As for toilet training, the children were divided into two groups: ≤ 4 years and > 4 years. SR did not show any significant difference between older and younger than four years in case and control groups (P > 0.05) (Table 1).

Stool frequency in 50% of case group was once a week and 26% had no defecation in a week. In control group, 54% of all cases had bowel movemens once or twice a week. In case group, 10 (38.5%) of cases had bowel continence, while in control group most of them were bowel continent. In 23 (88.5%) cases; distribution of fecal continence showed significant difference between case and control groups (P < 0.0001); but sacral ratio was not statistically different between the two groups (Table 1).

4. Discussion

The sacral ratio is a point of reference to detect the sacral dysplasia in patients with anorectal malformations (21). In present study, the sacral ratio of children with chronic constipation is compared with that of a healthy group to determine if it can be used as a predictor factor in pediatric constipation.

We evaluated the SR index in relation to age, gender, weight, height, and the frequency of defecation a week in case and control groups. According to these variables, SR did not show a statistically important difference between case and control groups.

Based on the age of toilet training, we analyzed the SR in children dividing them into younger and older than four years old. SR index increased by the age but no significant difference was found between these groups. Similarly, Oh et al. (2000) did not report any correlation between SR and patients’ age (22).
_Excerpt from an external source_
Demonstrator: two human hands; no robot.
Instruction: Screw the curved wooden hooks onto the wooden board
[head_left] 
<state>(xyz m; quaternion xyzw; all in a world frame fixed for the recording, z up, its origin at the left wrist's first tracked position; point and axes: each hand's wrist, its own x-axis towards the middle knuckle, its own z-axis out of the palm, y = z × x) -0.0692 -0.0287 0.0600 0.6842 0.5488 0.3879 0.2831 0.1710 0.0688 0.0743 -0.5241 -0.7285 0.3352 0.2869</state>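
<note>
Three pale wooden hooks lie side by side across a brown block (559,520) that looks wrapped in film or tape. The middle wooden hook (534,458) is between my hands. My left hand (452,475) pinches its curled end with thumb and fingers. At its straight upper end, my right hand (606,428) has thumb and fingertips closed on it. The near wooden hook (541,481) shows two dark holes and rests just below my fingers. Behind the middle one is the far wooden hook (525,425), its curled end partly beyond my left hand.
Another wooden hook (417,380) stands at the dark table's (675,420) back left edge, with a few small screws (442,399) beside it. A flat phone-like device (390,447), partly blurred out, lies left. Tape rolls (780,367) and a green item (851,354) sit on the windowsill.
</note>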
Kajbafzadeh and colleagues (2008) have also shown that the SR is not correlated with age in pediatric population, but in children with urinary infection or constipation SR is low in the range of 1 - 3 year olds and it was significantly increased in those aged 12 - 15 years (20).
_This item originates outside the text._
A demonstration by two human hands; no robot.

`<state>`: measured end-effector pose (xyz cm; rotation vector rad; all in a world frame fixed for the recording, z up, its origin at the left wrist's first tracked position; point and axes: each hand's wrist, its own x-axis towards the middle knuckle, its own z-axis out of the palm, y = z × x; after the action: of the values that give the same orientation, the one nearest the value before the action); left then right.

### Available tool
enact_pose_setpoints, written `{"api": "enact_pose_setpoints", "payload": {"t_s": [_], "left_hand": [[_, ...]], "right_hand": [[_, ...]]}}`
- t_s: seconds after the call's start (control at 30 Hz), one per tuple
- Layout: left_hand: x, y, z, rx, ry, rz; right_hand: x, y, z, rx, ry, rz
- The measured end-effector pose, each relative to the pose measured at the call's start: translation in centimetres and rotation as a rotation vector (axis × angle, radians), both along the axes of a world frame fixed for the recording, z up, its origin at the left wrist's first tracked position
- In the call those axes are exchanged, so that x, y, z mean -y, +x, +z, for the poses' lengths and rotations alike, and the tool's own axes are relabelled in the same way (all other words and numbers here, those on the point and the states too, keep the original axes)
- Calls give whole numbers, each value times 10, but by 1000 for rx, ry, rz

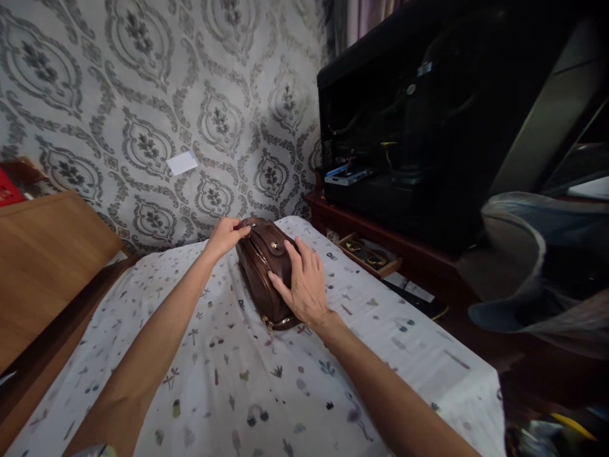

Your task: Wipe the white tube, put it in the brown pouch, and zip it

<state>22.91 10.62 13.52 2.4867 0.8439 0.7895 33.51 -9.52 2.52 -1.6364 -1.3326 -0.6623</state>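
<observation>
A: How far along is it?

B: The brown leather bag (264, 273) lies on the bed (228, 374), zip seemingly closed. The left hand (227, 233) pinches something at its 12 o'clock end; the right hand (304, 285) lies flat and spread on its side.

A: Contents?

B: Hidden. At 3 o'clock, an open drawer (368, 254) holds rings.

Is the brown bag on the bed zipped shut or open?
Cannot tell. The brown bag looks closed, nothing spilling out, but the left hand and right hand cover its top.
</observation>
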Motion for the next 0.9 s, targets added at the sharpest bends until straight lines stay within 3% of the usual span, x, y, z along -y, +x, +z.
{"api": "enact_pose_setpoints", "payload": {"t_s": [0.2,0.4,0.63,0.9], "left_hand": [[9,4,8,-23,14,-34],[18,37,17,-26,64,-61],[14,65,11,8,57,39],[17,67,5,135,-28,50]], "right_hand": [[-1,-1,-1,-34,51,18],[-1,-4,0,20,97,24],[1,-4,1,18,140,52],[-1,-4,1,17,113,44]]}}
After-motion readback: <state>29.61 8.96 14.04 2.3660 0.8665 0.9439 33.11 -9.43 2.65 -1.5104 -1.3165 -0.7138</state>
Kajbafzade (20) (2008) and Pena (23) (1995) reported that all children with normal defecation had SR higher than 0.3, They concluded that the values below 0.4 were definitely related with abnormalities.
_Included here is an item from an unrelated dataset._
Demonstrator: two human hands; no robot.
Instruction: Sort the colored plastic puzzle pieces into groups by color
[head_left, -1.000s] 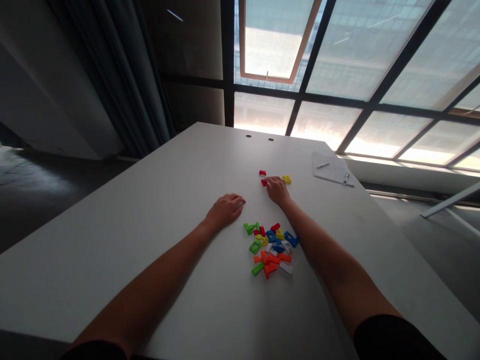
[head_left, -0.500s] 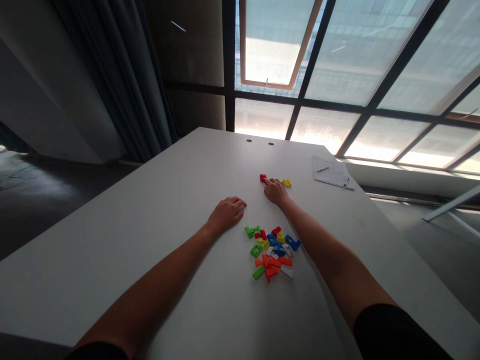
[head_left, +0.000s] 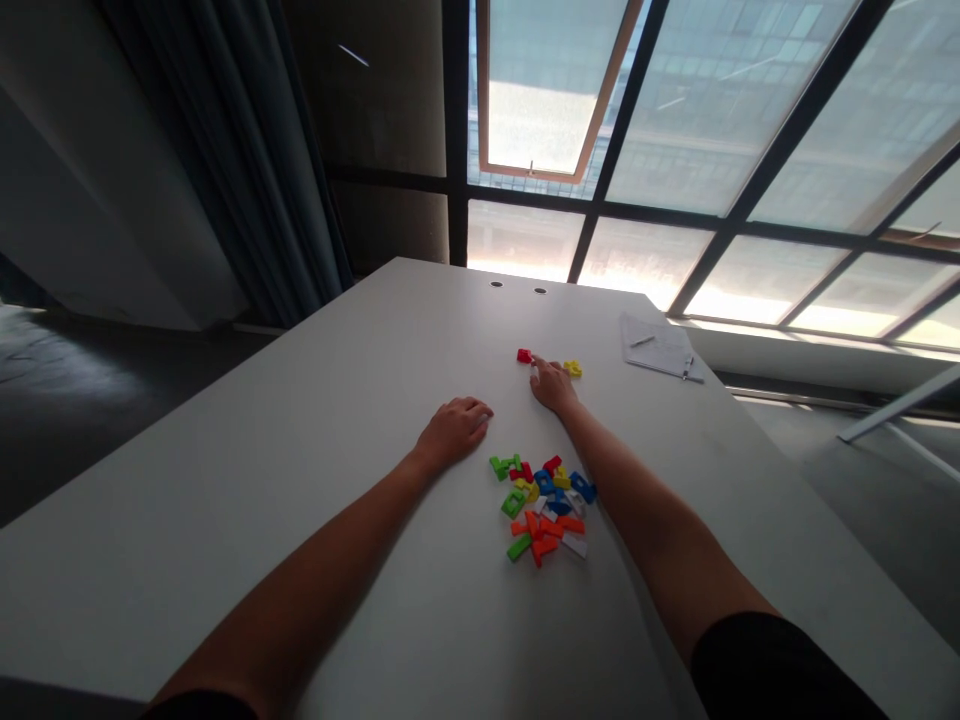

Similar to the present study, Caisedo et al. (24) (2015) found that the sacral index in patients with vesicoureteral reflux and constipation did not show significant variation compared to the normal pediatric population, but in anorectal malformations specially in high subtypes, the SR values was below the average.

Torre et al. (25) (2001) studied the sacral development in anorectal malformations and in normal population. They observed complete bowel continence in 48% of children with normal SR, while only 17% of cases with low SR showed bowel continence. Macedo et al. (26) examined the sacral ratio and fecal continence in children with anorectal malformations. Consistent with the results of present study, they reported that there was no significant difference for SR between children with complete/relative defecation control and those cases who were incontinent for defecation.

Ahmadi et al. (27) (2005) evaluated the sacral ratio as a prognostic factor in patients with anorectal malformations. They concluded that the abnormal SR < 0.7 correlates with poor defecation function and declared that sacral segment and SR are important factors in post-operative fecal function in anorectal malformations.

It should be noted that because of number of subjects in this study there were important limitations. Research on larger groups would allow the validation of the sacral index as a predictor and prognostic factor in children with chronic constipation and fecal complaints.

4.1. Conclusion

In this study, SR showed a wide range of values in both case and control groups, the mean of SR in control group was more than the study group but this difference was not statistically significant. Therefore, the sacral ratio cannot be used as a reliable index to evaluate chronic constipation in children.